# Activity
Your output should be every line below, copied exactly.

[Recorded data]

=== Section Start ===

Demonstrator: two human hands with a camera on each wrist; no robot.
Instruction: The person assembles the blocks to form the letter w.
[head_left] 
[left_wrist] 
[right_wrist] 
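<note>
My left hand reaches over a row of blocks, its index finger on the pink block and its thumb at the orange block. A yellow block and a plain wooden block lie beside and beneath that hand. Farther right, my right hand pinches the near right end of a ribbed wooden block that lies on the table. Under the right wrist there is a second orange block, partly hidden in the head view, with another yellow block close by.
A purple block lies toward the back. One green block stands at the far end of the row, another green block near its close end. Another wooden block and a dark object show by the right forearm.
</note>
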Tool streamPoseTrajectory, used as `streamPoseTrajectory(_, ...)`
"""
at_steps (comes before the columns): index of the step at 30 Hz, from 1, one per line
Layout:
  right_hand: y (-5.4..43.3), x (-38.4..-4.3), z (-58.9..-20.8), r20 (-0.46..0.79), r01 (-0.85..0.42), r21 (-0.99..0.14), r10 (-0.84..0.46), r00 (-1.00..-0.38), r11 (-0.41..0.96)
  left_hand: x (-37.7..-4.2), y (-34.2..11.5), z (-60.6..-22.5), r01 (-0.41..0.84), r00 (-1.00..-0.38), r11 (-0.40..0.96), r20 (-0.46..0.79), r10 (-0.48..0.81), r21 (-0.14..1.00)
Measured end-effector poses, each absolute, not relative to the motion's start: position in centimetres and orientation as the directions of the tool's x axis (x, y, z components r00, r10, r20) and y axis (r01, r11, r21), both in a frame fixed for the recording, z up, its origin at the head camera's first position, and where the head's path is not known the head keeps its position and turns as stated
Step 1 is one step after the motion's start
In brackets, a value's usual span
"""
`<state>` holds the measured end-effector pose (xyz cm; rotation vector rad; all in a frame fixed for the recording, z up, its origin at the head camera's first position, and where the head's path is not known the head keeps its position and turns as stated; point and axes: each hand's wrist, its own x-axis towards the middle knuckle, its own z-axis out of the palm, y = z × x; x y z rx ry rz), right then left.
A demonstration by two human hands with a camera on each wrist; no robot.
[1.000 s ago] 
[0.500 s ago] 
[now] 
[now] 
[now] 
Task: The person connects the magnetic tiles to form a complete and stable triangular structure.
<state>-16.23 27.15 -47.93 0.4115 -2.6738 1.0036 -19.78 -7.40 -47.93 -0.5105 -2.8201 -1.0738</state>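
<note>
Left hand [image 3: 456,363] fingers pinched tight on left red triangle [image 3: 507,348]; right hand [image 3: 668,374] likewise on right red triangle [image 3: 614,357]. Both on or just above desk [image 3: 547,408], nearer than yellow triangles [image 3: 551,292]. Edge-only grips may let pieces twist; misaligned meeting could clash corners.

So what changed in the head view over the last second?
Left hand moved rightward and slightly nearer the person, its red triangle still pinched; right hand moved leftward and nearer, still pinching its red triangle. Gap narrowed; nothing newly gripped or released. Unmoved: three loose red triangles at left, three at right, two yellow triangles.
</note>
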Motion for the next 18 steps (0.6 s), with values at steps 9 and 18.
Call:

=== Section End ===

# Answer
Demonstrator: two human hands with a camera on each wrist; no robot.
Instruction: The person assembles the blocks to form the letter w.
[head_left] 
[left_wrist] 
[right_wrist] 
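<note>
My left hand reaches over a row of blocks, its index finger on the pink block and its thumb at the orange block. A yellow block and a plain wooden block lie beside and beneath that hand. Farther right, my right hand pinches the near right end of a ribbed wooden block that lies on the table. Under the right wrist there is a second orange block, partly hidden in the head view, with another yellow block close by.
A purple block lies toward the back. One green block stands at the far end of the row, another green block near its close end. Another wooden block and a dark object show by the right forearm.
</note>
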Tool streamPoseTrajectory, used as `streamPoseTrajectory(_, ...)`
"""
at_steps (comes before the columns): index of the step at 30 Hz, from 1, one per line
Layout:
  right_hand: y (-5.4..43.3), x (-38.4..-4.3), z (-58.9..-20.8), r20 (-0.46..0.79), r01 (-0.85..0.42), r21 (-0.99..0.14), r10 (-0.84..0.46), r00 (-1.00..-0.38), r11 (-0.41..0.96)
  left_hand: x (-37.7..-4.2), y (-34.2..11.5), z (-60.6..-22.5), r01 (-0.41..0.84), r00 (-1.00..-0.38), r11 (-0.40..0.96), r20 (-0.46..0.79), r10 (-0.48..0.81), r21 (-0.14..1.00)
Measured end-effector poses, each absolute, not relative to the motion's start: position in centimetres and orientation as the directions of the tool's x axis (x, y, z components r00, r10, r20) and y axis (r01, r11, r21), both in a frame fixed for the recording, z up, its origin at the head camera's first position, and where the head's path is not known the head keeps its position and turns as stated
Step 1 is one step after the motion's start
In brackets, a value's usual span
"""
`<state>` holds the measured end-effector pose (xyz cm; rotation vector rad; all in a frame fixed for the recording, z up, its origin at the head camera's first position, and where the head's path is not known the head keeps its position and turns as stated; point and axes: each hand's wrist, its own x-axis towards the middle knuckle, its own z-axis out of the palm, y = z × x; x y z rx ry rz), right then left.
A demonstration by two human hands with a camera on each wrist; no robot.
[1.000 s ago] 
[0.500 s ago] 
[now] 
[now] 
[now] 
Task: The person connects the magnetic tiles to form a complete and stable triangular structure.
<state>-16.23 27.15 -47.93 0.4115 -2.6738 1.0036 -19.78 -7.40 -47.93 -0.5105 -2.8201 -1.0738</state>
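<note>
Left hand [image 3: 456,363] fingers pinched tight on left red triangle [image 3: 507,348]; right hand [image 3: 668,374] likewise on right red triangle [image 3: 614,357]. Both on or just above desk [image 3: 547,408], nearer than yellow triangles [image 3: 551,292]. Edge-only grips may let pieces twist; misaligned meeting could clash corners.

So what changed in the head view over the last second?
Left hand moved rightward and slightly nearer the person, its red triangle still pinched; right hand moved leftward and nearer, still pinching its red triangle. Gap narrowed; nothing newly gripped or released. Unmoved: three loose red triangles at left, three at right, two yellow triangles.
</note>
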Motion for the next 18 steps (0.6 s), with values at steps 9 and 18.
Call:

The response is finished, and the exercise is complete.